There was a general outburst of muttering and head-shaking at that. Zamira smiled before continuing. “For crew, he stole into Windward Rock and emptied a vault full of prisoners. His intention, and theirs, was to sail south and join us in Port Prodigal. To fly the red flag.”
“Who could steal one of the archon’s ships from a guarded harbor?” Rodanov spoke as if he only half believed the possibility. “I’d like to meet him.”
“You have,” said Zamira. “His name is Orrin Ravelle.”
Valterro, previously silent behind Captain Rance, sputtered. “That fucking little—”

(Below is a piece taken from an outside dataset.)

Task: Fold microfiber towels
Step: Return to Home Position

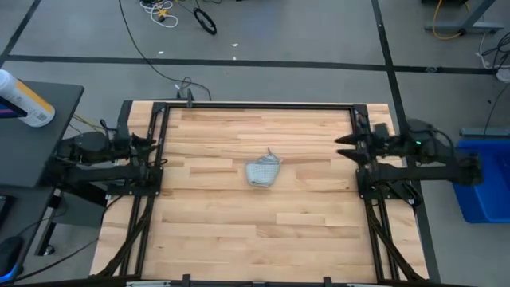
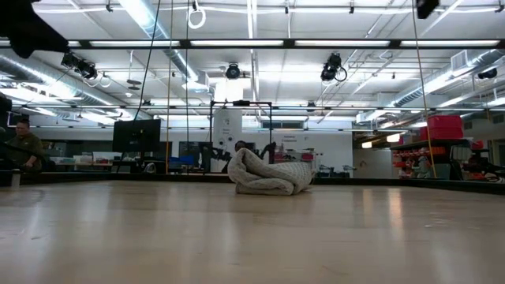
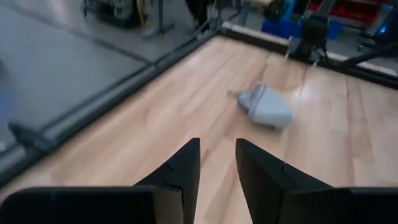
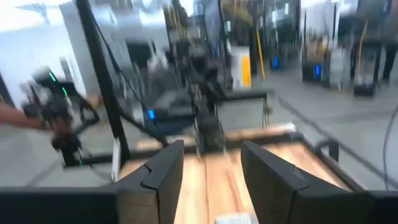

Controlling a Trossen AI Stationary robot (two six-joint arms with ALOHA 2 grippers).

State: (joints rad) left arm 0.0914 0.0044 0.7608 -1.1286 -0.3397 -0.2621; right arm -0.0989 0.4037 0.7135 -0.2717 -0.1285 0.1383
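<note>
Microfiber towel [image 1: 264,169] lying bunched mid table [image 1: 239,231], between both claws, well apart, slightly nearer right. Left gripper [image 3: 217,144] waiting at left edge, fingers narrowly parted, holding nothing. Right gripper [image 4: 212,146] waiting at right edge, parted wider, holding nothing.

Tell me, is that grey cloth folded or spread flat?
Folded up, but loosely: the cloth sits as a rumpled bundle, layers curling over each other, not lying flat.

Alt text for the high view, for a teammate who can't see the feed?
A pale grey-blue microfiber towel lies bunched in a small lump near the middle of the wooden table. The left gripper sits at the table's left edge and the right gripper at its right edge, both open and apart from the towel.
</note>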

“Quiet,” said Zamira. “Lost your purse last night, didn’t you? Ravelle has fast hands. Fast hands, a quick mind, a talent for command, and a way with a blade. He earned his way onto my crew by killing four Jeremite Redeemers by himself.” Zamira felt vaguely amused to be talking Kosta up with the same half-truths he’d worked so hard to disabuse her of.
“Yet you said he had his own ship,” said Rodanov.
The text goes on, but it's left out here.